M──ケースバイケースさ。GKの位置をしっかり確認できることもあれば、確認する時間がない時もある。でも、僕がGKを意識するよりも、向こうに僕を意識させることが大切なんだ。あとは自分の本能に委ねる。重要なのは、GKの位置よりもゴールの位置。だって、GKは動くけど、ゴールマウスは動かないから(笑)。
チームメートのゴールをお膳立てするよりも自分で決めたほうがうれしいものなのかな?
M──チームが得点を挙げるなら、誰が決めようと同じこと。得点と同じくらいアシストもうれしいよ。
では、君にとって得点王の意義は?
M──何度も繰り返してきたけど、個人賞は二の次。チームの勝利が一番さ。もちろん、努力が認められるのはうれしいよ。でも、やっぱりチームの成功が何よりの喜びなんだ。歴代の偉大な選手と肩を並べられるし、ピチーチ(得点王)は素晴らしいことだけど、バルサが優勝しなければ何の意味もないからね。
僕にとってバルサは最高の居場所
少し質問を変えよう。君以外の選手が決めたゴールで、過去最高のものは?
M──イングランド戦の(ディエゴ)マラドーナのゴール(1986年のメキシコ・ワールドカップ準々決勝)だね。
僕のようなイングランド人の前で、それは選んじゃダメだよ。
M──ハハッ(笑)! でも、正直、あまり覚えていないんだ。当時の僕はまだ1歳だし。ただ、テレビで繰り返し見た。あの大舞台で、何人も抜き去ってゴールを決める姿は本当に美しかった。
では、次の質問だ。君が子供の頃、サッカーをする時にゴールに見立てたもので最も変わったものは何だい?
M──ゴールに似ていれば何でも良かったよ。2本の木の間、道端の電柱の間、壁の落書き、本当に何でも良かったんだ。13歳でスペインに渡るまでは、いろいろなものをゴールにしていた。そんな僕が、バルサに来てからは素晴らしい施設を使わせてもらっている。本当に幸せなことだと思うよ。
スペインに渡る前という話が出たから、君の母国について聞かせてくれ。来年はブラジル・ワールドカップが控えているけど、アルゼンチン代表の今の状況はどう?
M──アルゼンチンは今、チームとして成長しようとしている。(アレハンドロ)サベージャ監督の下、新しいシステム、戦術、動き方を学んでいるんだ。選手の関係性もいいし、ブラジル大会に向けて一丸となって突き進んでいる。まだ先は長いし、予選でタフな試合がいくつも控えているけど、本大会行きが決まったら、隣国の地で優勝を目指すよ。

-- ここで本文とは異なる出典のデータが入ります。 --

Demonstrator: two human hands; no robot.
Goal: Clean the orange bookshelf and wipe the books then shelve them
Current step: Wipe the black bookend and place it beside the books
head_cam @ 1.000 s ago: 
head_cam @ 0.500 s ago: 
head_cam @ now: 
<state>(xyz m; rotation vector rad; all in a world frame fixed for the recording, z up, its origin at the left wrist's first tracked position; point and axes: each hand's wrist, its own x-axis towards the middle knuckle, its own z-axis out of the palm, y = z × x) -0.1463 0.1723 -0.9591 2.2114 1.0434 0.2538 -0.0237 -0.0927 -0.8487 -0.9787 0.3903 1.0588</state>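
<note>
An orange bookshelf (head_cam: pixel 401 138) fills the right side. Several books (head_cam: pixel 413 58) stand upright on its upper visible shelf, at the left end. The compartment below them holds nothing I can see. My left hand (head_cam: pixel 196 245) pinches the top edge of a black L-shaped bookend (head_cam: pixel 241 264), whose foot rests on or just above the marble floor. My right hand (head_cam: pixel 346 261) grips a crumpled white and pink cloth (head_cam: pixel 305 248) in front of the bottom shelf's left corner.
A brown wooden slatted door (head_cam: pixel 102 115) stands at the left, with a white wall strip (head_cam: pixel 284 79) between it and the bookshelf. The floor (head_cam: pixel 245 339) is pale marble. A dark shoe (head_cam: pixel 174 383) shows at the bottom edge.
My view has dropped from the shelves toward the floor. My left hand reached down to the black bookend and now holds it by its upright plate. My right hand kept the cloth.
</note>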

優勝と言えば、バルサは5月に再びウェンブリーでチャンピオンズリーグ優勝を果たせるかな?
M──優勝が最大の目標だし、その自信もある。僕はこのクラブで3度もチャンピオンズリーグを制した。そして、また優勝したいと強く思う。ウェンブリーは素晴らしいスタジアムだし、バルサの歴史において重要な場所でもある。バルサの最初の欧州制覇は92年のウェンブリーだった。そして2度目の優勝も2011年のウェンブリーだ。5月にも、あのピッチに立ちたいと思うよ。
ジョゼップ・グアルディオラからティト・ビラノバ監督への政権交代はうまく進んだのかな。
M──ペップ(グアルディオラの愛称)には感謝している。彼はバルサに多大な貢献を果たしたし、僕自身もペップの下で多くのことを学んだ。サッカーの新しい見解や戦術、そして勝ち方をね。ティトは、コーチとして最初からペップと一緒にいたから、タイプとしてペップに似ている。それに、バルサの哲学も変わっていない。もちろん、監督にはそれぞれの個性があるけど、僕はペップとも素晴らしい関係を築けていたし、ティトにも同じことが言えるんだ。
君はバルサであらゆるタイトルを手にしてきた。次の目標は?
M──次の目標は、次の試合に勝つことさ。いつだって、それが僕の目標なんだ。アルゼンチン代表でワールドカップを制することも僕の夢だ。バルサでいくつタイトルを獲得しようと、勝ち続けるという目標は変わらない。
では最後の質問だ。君がバルサを離れる日は来るだろうか?
M──できる限りバルサでプレーし続けることが夢だし、その気持ちは変わらない。僕はここで幸せだし、この街が大好きだ。クラブやチームメートのこともね。家族もバルセロナで幸せに暮らしている。僕にとって、バルサは最高の居場所なんだ。